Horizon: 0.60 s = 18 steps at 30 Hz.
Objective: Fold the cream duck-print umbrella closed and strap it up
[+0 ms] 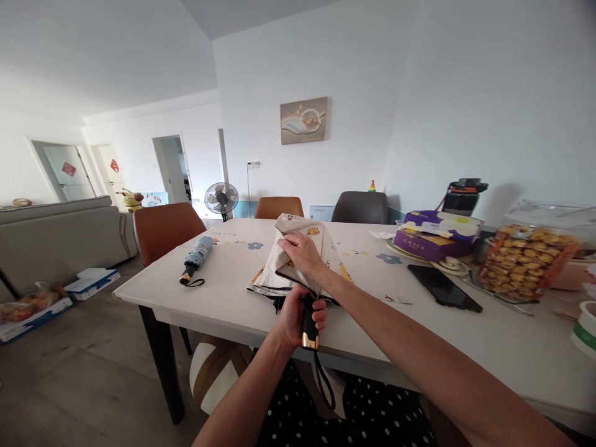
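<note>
A cream umbrella [326, 239] with small cartoon prints and dark edging lies collapsed over the near side of the table, its canopy loose and unrolled. My left hand [298, 316] is wrapped round its black handle, which has a gold end and a dangling black wrist strap. Higher up, my right hand [302, 253] pinches a fold of the canopy cloth between thumb and fingers. To the left rests a second umbrella [199, 253], light blue and rolled up, its black and gold handle pointing toward me.
On the table's right stand a black phone [444, 287], purple boxes [428, 243] and a large clear jar of snacks [526, 261]. Chairs [279, 207] line the far side. A fan [221, 198] and a sofa [65, 242] are beyond, with boxes [92, 283] on the floor.
</note>
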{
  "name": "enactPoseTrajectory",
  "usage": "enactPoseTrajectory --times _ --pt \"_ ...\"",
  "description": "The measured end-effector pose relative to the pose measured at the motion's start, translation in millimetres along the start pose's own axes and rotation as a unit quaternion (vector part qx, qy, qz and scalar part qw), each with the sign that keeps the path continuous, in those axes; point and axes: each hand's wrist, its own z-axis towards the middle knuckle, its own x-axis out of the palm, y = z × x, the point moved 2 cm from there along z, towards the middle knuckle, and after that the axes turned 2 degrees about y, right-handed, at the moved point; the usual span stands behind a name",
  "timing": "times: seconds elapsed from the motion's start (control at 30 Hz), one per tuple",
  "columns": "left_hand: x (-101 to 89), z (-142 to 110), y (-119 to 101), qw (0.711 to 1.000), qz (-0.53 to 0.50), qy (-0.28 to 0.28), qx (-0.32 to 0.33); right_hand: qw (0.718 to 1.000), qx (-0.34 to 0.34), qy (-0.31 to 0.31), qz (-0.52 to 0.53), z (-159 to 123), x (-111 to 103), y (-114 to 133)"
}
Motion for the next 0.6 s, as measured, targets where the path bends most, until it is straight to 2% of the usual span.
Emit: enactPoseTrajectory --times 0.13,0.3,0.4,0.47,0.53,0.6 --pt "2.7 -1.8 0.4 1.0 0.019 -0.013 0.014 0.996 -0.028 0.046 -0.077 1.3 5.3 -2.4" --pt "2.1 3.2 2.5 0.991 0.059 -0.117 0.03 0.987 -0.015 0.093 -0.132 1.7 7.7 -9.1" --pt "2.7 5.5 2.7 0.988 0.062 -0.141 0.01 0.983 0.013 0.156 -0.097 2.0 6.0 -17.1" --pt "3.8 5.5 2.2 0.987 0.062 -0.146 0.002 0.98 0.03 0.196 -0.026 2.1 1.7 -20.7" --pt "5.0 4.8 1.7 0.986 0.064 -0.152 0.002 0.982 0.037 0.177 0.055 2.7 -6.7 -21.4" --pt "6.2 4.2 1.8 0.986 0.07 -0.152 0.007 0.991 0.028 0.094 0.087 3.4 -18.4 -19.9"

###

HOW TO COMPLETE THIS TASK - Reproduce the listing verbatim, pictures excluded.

EXERCISE RESPONSE -
Horizon: 0.60 s = 18 steps at 30 Hz.
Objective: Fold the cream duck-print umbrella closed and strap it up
[+0 ms] 
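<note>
A cream umbrella [326, 239] with small cartoon prints and dark edging lies collapsed over the near side of the table, its canopy loose and unrolled. My left hand [298, 316] is wrapped round its black handle, which has a gold end and a dangling black wrist strap. Higher up, my right hand [302, 253] pinches a fold of the canopy cloth between thumb and fingers. To the left rests a second umbrella [199, 253], light blue and rolled up, its black and gold handle pointing toward me.
On the table's right stand a black phone [444, 287], purple boxes [428, 243] and a large clear jar of snacks [526, 261]. Chairs [279, 207] line the far side. A fan [221, 198] and a sofa [65, 242] are beyond, with boxes [92, 283] on the floor.
</note>
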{
  "name": "enactPoseTrajectory",
  "usage": "enactPoseTrajectory --times _ --pt \"_ ...\"",
  "description": "The measured end-effector pose relative to the pose measured at the motion's start, translation in millimetres along the start pose's own axes and rotation as a unit quaternion (vector part qx, qy, qz and scalar part qw), each with the sign that keeps the path continuous, in those axes; point and axes: each hand's wrist, its own z-axis towards the middle knuckle, its own x-axis out of the palm, y = z × x, the point moved 2 cm from there along z, towards the middle knuckle, and after that the axes turned 2 degrees about y, right-handed, at the moved point; the usual span stands behind a name",
  "timing": "times: seconds elapsed from the motion's start (control at 30 Hz), one per tuple",
  "columns": "left_hand: x (-101 to 89), z (-142 to 110), y (-119 to 101), qw (0.711 to 1.000), qz (-0.53 to 0.50), qy (-0.28 to 0.28), qx (-0.32 to 0.33); right_hand: qw (0.718 to 1.000), qx (-0.34 to 0.34), qy (-0.31 to 0.31), qz (-0.52 to 0.53), z (-159 to 123), x (-111 to 103), y (-114 to 133)"
}
Motion for the next 0.6 s, as measured, targets where the path bends most, until it is straight to 2% of the usual span.
Emit: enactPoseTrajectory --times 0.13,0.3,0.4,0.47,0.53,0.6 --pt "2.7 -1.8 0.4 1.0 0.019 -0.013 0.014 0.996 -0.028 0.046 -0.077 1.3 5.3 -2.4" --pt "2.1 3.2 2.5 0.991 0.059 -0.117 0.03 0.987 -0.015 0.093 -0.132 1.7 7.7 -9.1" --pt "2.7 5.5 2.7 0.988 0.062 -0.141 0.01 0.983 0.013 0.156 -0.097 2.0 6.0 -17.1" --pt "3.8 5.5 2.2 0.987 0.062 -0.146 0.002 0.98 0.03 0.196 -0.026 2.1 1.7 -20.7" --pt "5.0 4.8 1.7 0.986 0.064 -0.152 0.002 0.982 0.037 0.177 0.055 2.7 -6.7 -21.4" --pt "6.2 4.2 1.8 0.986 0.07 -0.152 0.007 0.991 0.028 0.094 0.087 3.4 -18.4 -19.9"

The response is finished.